Liputan6.com, Jakarta Pemerintah melalui Kementerian Perdagangan (Kemendag) melakukan berbagai upaya dalam rangka mengendalikan lonjakan harga minyak goreng di pasaran. Salah satunya dengan menerapkan minyak goreng satu harga Rp 14.000 per liter dan mengatur Harga Eceran Tertinggi (HET) minyak goreng.
Namun, Pengamat Ekonomi Mohammad Revindo menilai kebijakan-kebijakan tersebut tidak tepat. Bahkan, akibat penerapan kebijakan ini membuat minyak goreng langka di pasaran.
Baca Juga
"Saya melihat bahwa penerapan harga minyak goreng di tingkat eceran sebesar Rp 14 ribu sejauh ini di banyak tempat tidak efektif, dan bahkan berakibat pada kelangkaan," kata dia kepada Liputan6.com di Jakarat, Senin (7/2/2022).
Advertisement
"Mengapa? Tentunya karena para pengecer memperoleh minyak goreng dengan harga yang lebih tinggi dari harga patokan tersebut. Tidak fair jika pengecer dipaksa menjual dengan harga tersebut atau dilakukan operasi pasar dengan harga tersebut," lanjut dia.
Selain itu, lemahnya kendali pemerintah juga dinilai membuat kisruh harga minyak goreng yang tak kunjung turun menjadi berkepanjangan. Berbagai alasan yang disampaikan Kemendag justru menambah ketidakpastian bagi masyarakat. Kebijakan menghilangkan minyak goreng curah serta kebijakan satu harga dengan memberikan subsidi melalui Badan Pengelola Dana Perkebunan Kelapa Sawit (BPDPKS) dimana harga minyak goreng dipatok Rp14 ribu per liter hanya menambah masalah saja.
“Kementerian Perdagangan seharusnya menjalankan operasi distribusi secara menyeluruh di titik-titik yang teridentifikasi sangat kekurangan pasokan dengan pengawasan yang super ketat," ungkapnya.
Pemerintah juga tidak cukup hanya menunggu produsen dan distributor menjalankan kebijakan.

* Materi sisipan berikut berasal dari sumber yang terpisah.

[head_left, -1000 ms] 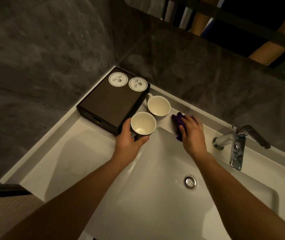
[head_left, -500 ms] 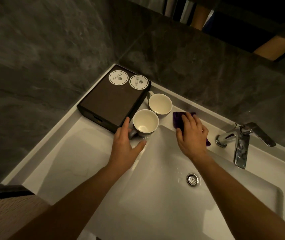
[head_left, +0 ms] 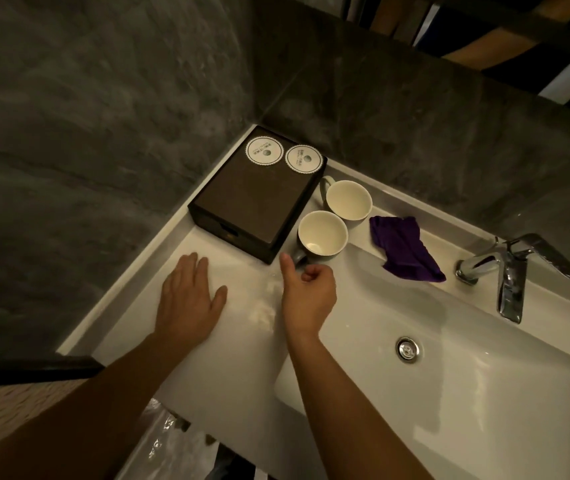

Langkah keras melalui pengawasan yang ketat harus dilakukan.
"Harapan banyak pihak (bukan hanya saya) adalah Kemendag punya war room atau situation room dimana bisa dipantau secara real time stok dan pergerakan distribusi bahan pokok di berbagai daerah, termasuk produsen dan distributor yang memasok masing-masing daerah, dibandingkan dengan estimasi kebutuhan mingguan atau bulanannya," jelas Revi.
"Dengan cara ini lonjakan harga dan kelangkaan dapat diantisipasi, dan jikapun terjadi dapat diketahui siapa yang bertanggung jawab," tuturnya lagi.
* Untuk mengetahui kebenaran informasi yang beredar, silakan WhatsApp ke nomor 0811 9787 670 hanya dengan ketik kata kunci yang diinginkan.
Kebijakan Berubah-ubah
Sementara itu, Wakil Ketua Komisi VI DPR Gde Sumarjaya Linggih menilai, perubahan kebijakan secara beruntun tidak hanya menyulitkan penerapannya di lapangan, tetapi juga berpotensi menyebabkan kerugian negara yang cukup signifikan.
“Bagaimana masyarakat tidak marah, sudah harga minyak goreng mahal, kebijakan berubah terus dan operasi pasar tidak berjalan dengan baik,” tukas Demer.
Demer menjelaskan bahwa blunder terbesar adalah kebijakan menghilangkan minyak goreng curah dipasaran dan memaksakan penjualan menggunakan kantong sederhana.
“Apa ini tidak dipikirkan secara benar dan matang? Minyak goreng curah adalah cara paling mudah mendistribusikan kepada masyarakat. Kalau produsen harus menggunakan proses packaging baru, kapan akan selesai masalah ini?,” jelasnya.
Kenaikan harga minyak goreng sejak tiga bulan lalu sebenarnya sudah di prediksi beberapa pihak karena harga crude palm oil (CPO) atau minyak sawit mentah di pasar global terus meningkat dan selalu mencetak harga tertinggi sampai Februari ini.CPO merupakan bahan baku minyak goreng.
Bahkan dikatakan kenaikan harga CPO yang belum pernah terjadi sebelumnya disebabkan oleh situasi pandemi yang mengacaukan jumlah permintaan dan pasokan.
Perubahan iklim juga dikatakan sebagai salah satu faktor yang mempengaruhi pasokan CPO. Oleh sebab itu, pemerintah mencanangkan kebijakan minyak goreng satu harga selama enam bulan karena harga CPO diperkirakan masih tinggi dalam beberapa bulan ke depan.